What makes DNS remarkable is its scale: it handles over 1 trillion queries per day, responds in milliseconds anywhere on Earth, has no single point of failure, and has run continuously since 1983 — making it arguably the most reliable piece of infrastructure on the entire Internet.
DNS (Domain Name System) was designed by Paul Mockapetris in 1983 (RFC 882, 883, later replaced by RFC 1034/1035). Before DNS, every host on the Internet had to download a single text file called HOSTS.TXT from a server at SRI International — listing every known hostname and IP address. When the Internet grew from hundreds to thousands of hosts, this system collapsed. DNS replaced it with a distributed, hierarchical, delegated database that scales to billions of records.
Distributed — no single server holds all DNS data. The data is
spread across millions of servers worldwide. No one server can fail and take DNS down.
Hierarchical — DNS is a tree structure: root → TLD (.com, .uk) →
domain (google, bbc) → subdomain (www, mail). Each level delegates authority
to the level below it.
Delegated — each organisation controls its own portion of the
namespace. Google controls google.com. The BBC controls bbc.co.uk. IANA controls
the root. No central authority approves individual records.
🏭 Animated: The DNS Hierarchy — Root, TLD, and Authoritative
The DNS namespace is a tree with a single root — represented by a dot (.).
Every domain name, read right to left, traces a path from leaf to root through this tree.
www.bbc.co.uk. reads: host "www" in domain "bbc" in second-level "co"
in top-level "uk" under the root "."
💡 The trailing dot (www.example.com.) represents the root and is always present — most software omits it for readability. When you type "google.com" your resolver appends the dot internally before querying.
DNS Server Types — Four Different Roles
Not all DNS servers do the same job.

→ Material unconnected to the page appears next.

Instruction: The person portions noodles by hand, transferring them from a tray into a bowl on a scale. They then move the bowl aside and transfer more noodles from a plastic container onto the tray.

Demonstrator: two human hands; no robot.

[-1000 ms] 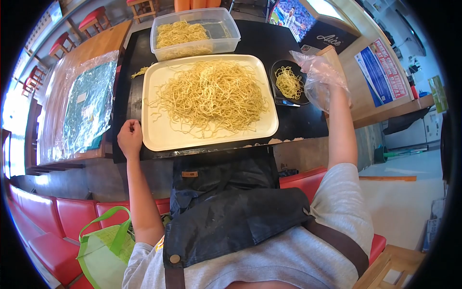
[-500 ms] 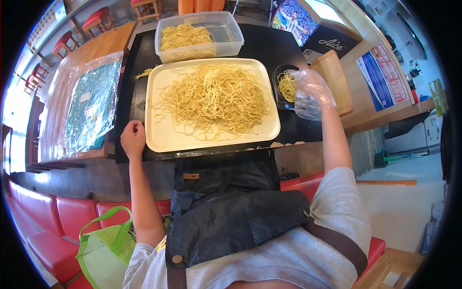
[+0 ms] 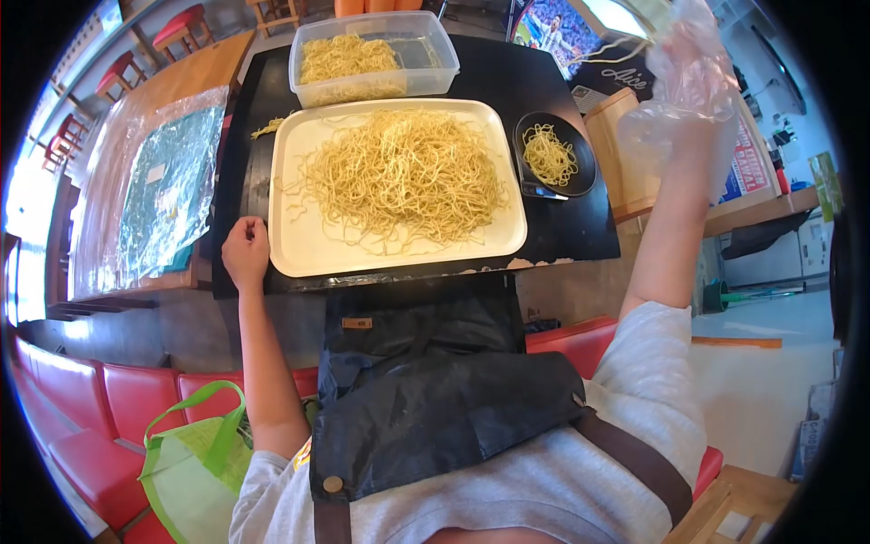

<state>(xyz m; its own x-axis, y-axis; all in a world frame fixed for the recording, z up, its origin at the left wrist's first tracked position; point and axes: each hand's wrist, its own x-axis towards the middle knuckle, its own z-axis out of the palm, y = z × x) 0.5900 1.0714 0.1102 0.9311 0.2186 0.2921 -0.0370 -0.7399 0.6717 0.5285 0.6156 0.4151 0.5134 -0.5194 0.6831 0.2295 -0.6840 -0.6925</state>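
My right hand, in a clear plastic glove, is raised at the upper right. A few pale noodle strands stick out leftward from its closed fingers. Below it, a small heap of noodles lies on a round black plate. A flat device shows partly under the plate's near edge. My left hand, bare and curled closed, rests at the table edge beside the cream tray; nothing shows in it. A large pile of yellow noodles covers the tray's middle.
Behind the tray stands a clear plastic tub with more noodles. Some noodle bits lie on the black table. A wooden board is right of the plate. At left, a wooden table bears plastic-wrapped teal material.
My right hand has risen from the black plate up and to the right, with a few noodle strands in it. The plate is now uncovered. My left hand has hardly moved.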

There are four distinct server roles in the DNS ecosystem, each with a specific responsibility. Confusing them is the most common source of DNS configuration errors.
Authoritative vs Non-Authoritative Answers — The Critical Distinction
Every DNS response carries a single bit — the AA flag (Authoritative Answer) — that tells the client whether the answer came directly from the server that owns the zone, or from a resolver that merely cached it. This distinction is one of the most important concepts in DNS and is frequently misunderstood.

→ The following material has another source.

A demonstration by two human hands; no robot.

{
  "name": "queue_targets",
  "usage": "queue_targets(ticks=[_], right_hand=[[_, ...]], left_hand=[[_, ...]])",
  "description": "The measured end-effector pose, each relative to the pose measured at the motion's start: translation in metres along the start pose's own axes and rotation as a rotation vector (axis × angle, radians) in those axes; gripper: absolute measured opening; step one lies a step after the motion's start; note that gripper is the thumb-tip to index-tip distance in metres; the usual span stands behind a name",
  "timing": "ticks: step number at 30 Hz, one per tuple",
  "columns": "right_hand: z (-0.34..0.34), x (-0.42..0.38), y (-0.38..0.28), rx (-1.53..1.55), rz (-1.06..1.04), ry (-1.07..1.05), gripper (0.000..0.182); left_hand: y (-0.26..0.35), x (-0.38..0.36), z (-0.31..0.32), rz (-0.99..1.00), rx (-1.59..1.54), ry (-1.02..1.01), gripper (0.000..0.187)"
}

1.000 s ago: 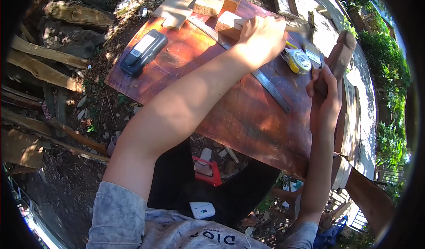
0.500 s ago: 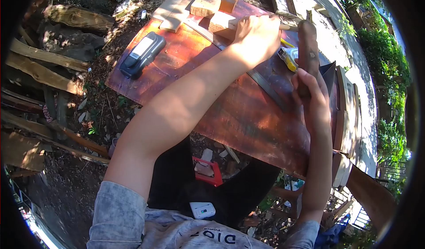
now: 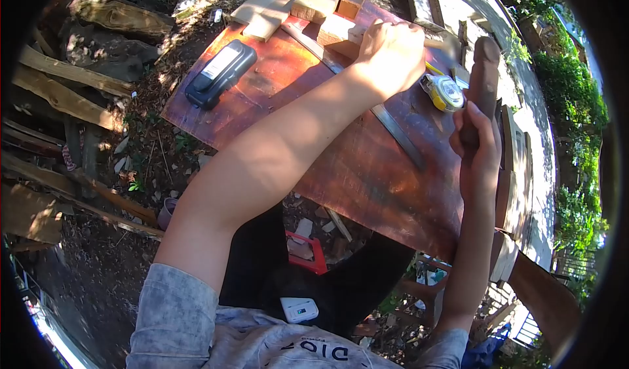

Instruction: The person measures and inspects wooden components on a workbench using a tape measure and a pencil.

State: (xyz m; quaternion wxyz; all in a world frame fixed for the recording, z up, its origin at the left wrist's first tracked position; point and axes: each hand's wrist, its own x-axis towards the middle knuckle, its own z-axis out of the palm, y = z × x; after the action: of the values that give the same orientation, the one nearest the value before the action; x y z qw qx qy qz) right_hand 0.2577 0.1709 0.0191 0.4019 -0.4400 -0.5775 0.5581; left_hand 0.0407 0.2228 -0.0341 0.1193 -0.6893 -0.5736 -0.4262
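**Both hands loaded: pale stick in the left, dark wooden club in the right, axes crosswise**

Positions are given from the tape measure (image 3: 445, 95), which lies on the reddish worktop (image 3: 367, 189).

Well to its left sits a dark case (image 3: 223, 74) with a pale label. Nearer the tape measure, though also to its left, a timber block (image 3: 341, 33) lies on the far side of the worktop. A metal ruler (image 3: 401, 137) runs diagonally from the far left to the near right, under the left forearm, passing to the left of the tape measure.

The left hand (image 3: 393, 53) is just beyond and left of the tape measure, beside the block. Its fingers are clenched around a pale stick (image 3: 435, 43), whose exposed part points right, past the far side of the tape measure. The end of the stick is blurred; whether its hidden part touches the block cannot be told.

Right of the tape measure, the dark wooden club (image 3: 483, 77) has its long axis pointing away from the person, roughly crosswise to the stick. Its far end lies to the right of the stick's end, near but apart. The right hand (image 3: 481, 136) is the nearer one, its fingers grasping the club's near end.
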Motion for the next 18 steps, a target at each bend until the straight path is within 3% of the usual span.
queue_targets(ticks=[3, 7, 10, 13, 16, 18], right_hand=[[0.012, 0.002, 0.01, 0.139, -0.109, 0.197, 0.03], [0.014, -0.007, 0.004, -0.01, 0.155, -0.037, 0.032], [0.012, -0.003, 0.006, 0.068, -0.017, 0.018, 0.03], [0.021, -0.001, 0.013, 0.143, -0.061, 0.132, 0.03], [0.023, -0.011, 0.001, -0.015, 0.059, 0.012, 0.028], [0.02, -0.01, -0.002, -0.062, 0.061, -0.006, 0.026]], left_hand=[[-0.002, 0.0, 0.003, -0.007, 0.045, -0.041, 0.02], [0.001, -0.002, 0.004, -0.014, 0.042, 0.019, 0.02], [-0.003, -0.003, 0.002, -0.027, 0.036, -0.029, 0.02], [-0.005, -0.003, 0.004, -0.001, 0.07, 0.001, 0.019], [-0.008, -0.004, 0.006, 0.056, 0.089, 0.119, 0.018], [-0.008, -0.005, 0.005, 0.03, 0.037, 0.066, 0.017]])
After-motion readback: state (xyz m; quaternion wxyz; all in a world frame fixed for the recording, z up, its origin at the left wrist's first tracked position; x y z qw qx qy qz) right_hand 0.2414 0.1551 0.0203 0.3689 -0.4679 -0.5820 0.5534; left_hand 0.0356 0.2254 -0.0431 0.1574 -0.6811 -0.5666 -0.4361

Option A: The author herself — she knows definitively. Her answer is authoritative. It cannot be wrong.
Option B: A librarian who looked it up last month and remembers — probably correct, but she might be remembering wrong, or the information might have changed. Her answer is non-authoritative.
In DNS: the authoritative server is the author — it holds the zone file and its answers are definitive. The recursive resolver is the librarian — it caches answers and serves them from memory, which may be stale if the TTL has not expired yet. Both can give you the correct answer most of the time, but only one is guaranteed to be right at this exact moment.
The AA Bit — One Flag, Two Worlds
| Property | Detail |
|---|---|
| Source | The zone's own name server (ns1.example.com) |
| AA flag | Set to 1 in the DNS response header |
| Data freshness | Always current — read directly from zone file |
| TTL meaning | TTL instructs the receiver how long to cache |
| Trust level | Highest — this is the ground truth |
| Who returns it | Only the primary or secondary authoritative servers |
| nslookup label | (no "Non-authoritative" label shown) |
| Example | Querying ns1.google.com for google.com A records directly |
When you query the authoritative server directly with dig google.com @ns1.google.com, you see flags: qr aa rd — the AA bit is set, confirming you got the real answer from the source.
| Property | Detail |
|---|---|
| Source | A recursive resolver's cache (8.8.8.8, 1.1.1.1) |
| AA flag | Set to 0 in the DNS response header |
| Data freshness | Potentially stale — age depends on remaining TTL |
| TTL meaning | Remaining TTL — how long ago this was cached |
| Trust level | High in practice, but not guaranteed current |
| Who returns it | Any recursive resolver (your ISP, 8.8.8.8, etc.) |
| nslookup label | "Non-authoritative answer:" printed as a warning |
| Example | Querying 8.8.8.8 for any domain — always non-auth |
Non-authoritative answers are the norm for everyday usage — 99.9% of DNS queries go to a resolver cache. This is correct and expected behaviour, not an error. nslookup's "Non-authoritative answer" label alarms beginners but is completely normal.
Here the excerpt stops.